A Associação Nacional de Turismo manifesta desacordo quanto às taxas municipais de ocupação turística, o imposto aplicado ao transporte aéreo de passageiros, entre outras medidas enquadradas no anteprojeto para a reforma da fiscalidade verde. O documento mereceu debate no encontro entre a direção da ANT, liderada pelo presidente da Turismo do Centro, Pedro Machado, e o Ministro do Ambiente.

A reunião, que decorreu nas instalações do Ministério do Ambiente, Ordenamento do Território e Energia, visou transmitir as preocupações do setor turístico nacional relacionadas com as propostas incluídas no documento “com especial ênfase para a criação de novas taxas e consequente perda de competitividade”.
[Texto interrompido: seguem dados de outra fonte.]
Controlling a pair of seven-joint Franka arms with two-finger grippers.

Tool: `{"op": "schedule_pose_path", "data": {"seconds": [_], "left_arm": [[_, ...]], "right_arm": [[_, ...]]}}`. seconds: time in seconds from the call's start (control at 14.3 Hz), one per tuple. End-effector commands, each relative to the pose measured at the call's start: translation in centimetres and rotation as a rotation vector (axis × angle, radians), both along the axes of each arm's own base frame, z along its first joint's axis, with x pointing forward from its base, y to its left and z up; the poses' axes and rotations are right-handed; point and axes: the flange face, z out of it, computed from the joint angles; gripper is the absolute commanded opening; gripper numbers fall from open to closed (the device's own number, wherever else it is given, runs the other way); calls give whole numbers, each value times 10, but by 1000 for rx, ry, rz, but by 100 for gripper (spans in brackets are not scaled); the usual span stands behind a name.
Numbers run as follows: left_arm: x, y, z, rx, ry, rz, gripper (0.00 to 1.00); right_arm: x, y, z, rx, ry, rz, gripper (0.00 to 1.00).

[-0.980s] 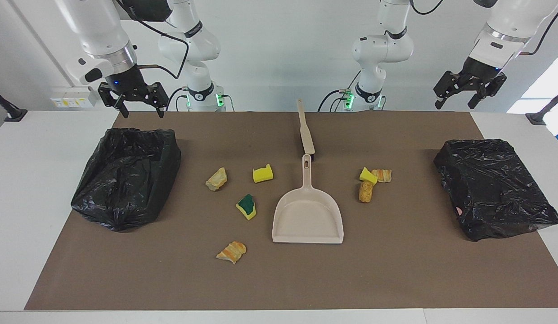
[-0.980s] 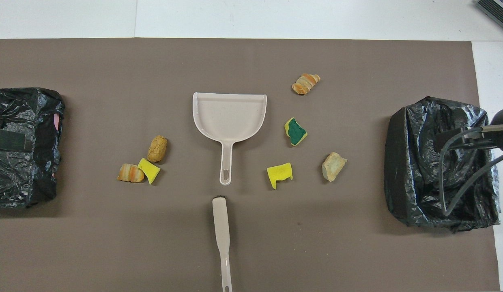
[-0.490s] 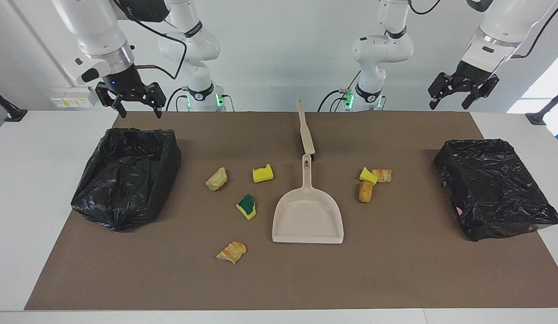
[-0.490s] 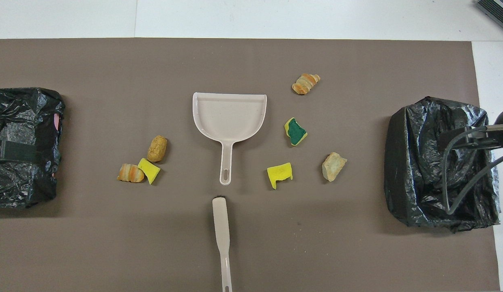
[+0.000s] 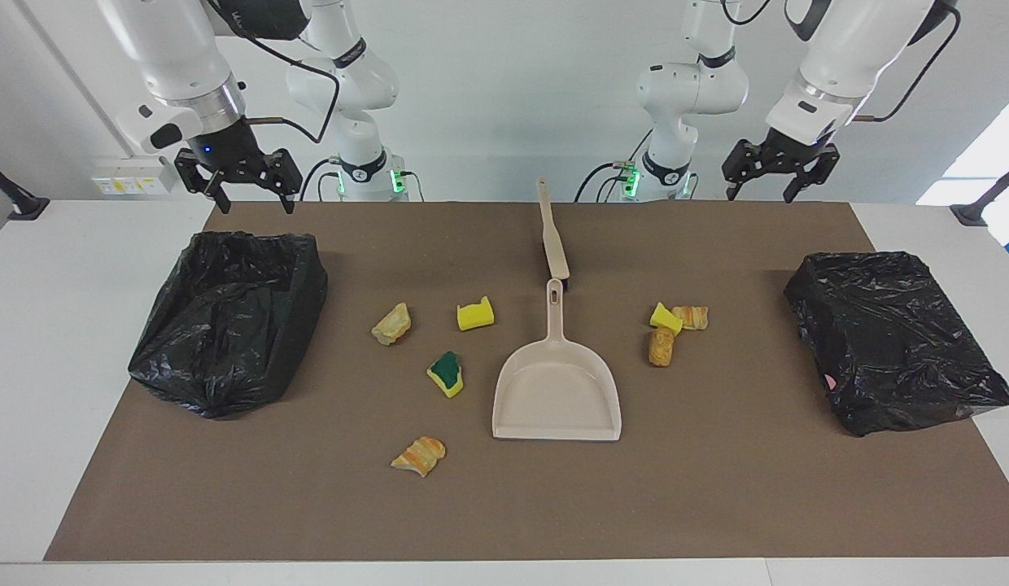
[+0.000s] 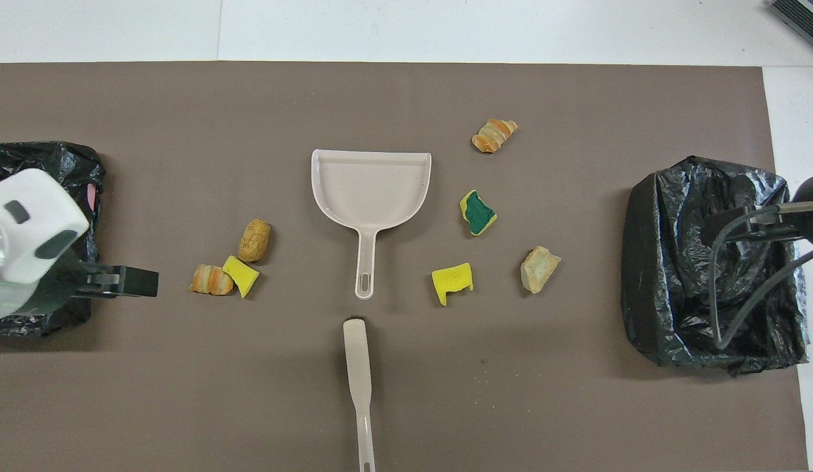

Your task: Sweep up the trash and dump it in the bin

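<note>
Lying on: brown mat (image 5: 716, 488) that covers the white counter (image 5: 49, 366), matte and flat.
Trash: seven small scraps (image 5: 444, 373) in two groups, all on the mat, none in a bin.
Group toward the right arm's end: a tan crumbly chunk (image 5: 391, 324), a yellow sponge bit (image 5: 475, 313), a yellow-and-green sponge (image 6: 477, 212) and, farthest from the robots, an orange-striped chunk (image 5: 418, 455).
Group toward the left arm's end: a yellow sponge wedge (image 5: 666, 317) touching a striped chunk (image 5: 692, 317), with a grainy tan lump (image 5: 661, 346) just beside them.
Dustpan: beige plastic dustpan (image 5: 556, 391), smooth, its scoop mouth pointing away from the robots, handle toward them, lying between the two groups.
Brush: beige brush (image 5: 552, 240) lying in line with the dustpan handle, nearer to the robots, apart from it.
Bins: two bins lined with crinkled glossy black bags; one (image 5: 228, 317) at the right arm's end shows an open mouth, the other (image 5: 891, 338) at the left arm's end.
Left pincer: left pincer (image 5: 770, 175) hangs wide open and empty over the mat's edge nearest the robots, well apart from the scraps.
Right pincer: right pincer (image 5: 246, 189) hangs wide open and empty over the robots' side of its bin, well apart from the trash.
</note>
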Motion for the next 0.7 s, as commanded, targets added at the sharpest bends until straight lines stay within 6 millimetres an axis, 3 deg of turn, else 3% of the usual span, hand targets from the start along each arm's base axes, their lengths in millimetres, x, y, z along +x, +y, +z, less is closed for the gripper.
{"op": "schedule_pose_path", "data": {"seconds": [0.0, 0.14, 0.28, 0.49, 0.63], "left_arm": [[-26, -38, -21, 5, -5, 8, 100], [-49, -77, -44, 12, 9, 7, 100], [-87, -116, -67, 10, 3, 27, 100], [-129, -149, -83, 11, -3, 61, 100], [-149, -175, -109, 10, 13, 117, 100]], "right_arm": [[2, 8, -2, 11, -12, -17, 100], [6, 15, -7, 13, -7, -6, 100], [13, 41, -25, 15, 17, 18, 100], [23, 68, -51, 51, 56, 37, 100], [33, 74, -67, 89, 61, 32, 100]]}}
A ANT considera que o agravamento dos custos operacionais com a energia, particularmente com o gás e a electricidade, irá traduzir-se na perda de competitividade para as empresas nacionais. Apela à consolidação de uma estratégia de “eficiência energética” por forma a diminuir os custos das empresas.

Também os impactos causados pelo projeto de lei para o arrendamento não habitacional estão a criar constrangimentos ao setor, nomeadamente a unidades de referência localizadas nos centros históricos constituindo uma ameaça à sua continuidade.

Conforme declarações do presidente da Associação Nacional do Turismo, Pedro Machado, “apesar do atual clima de prosperidade e crescimento, o turismo não deve, nem pode, continuar a ser fustigado com o aumento dos impostos ou com a criação de novas taxas. A ANT veio ao ministério pronunciar-se sobre esta matéria, não apenas em nome de todos os seus associados, como também tendo presente o setor privado".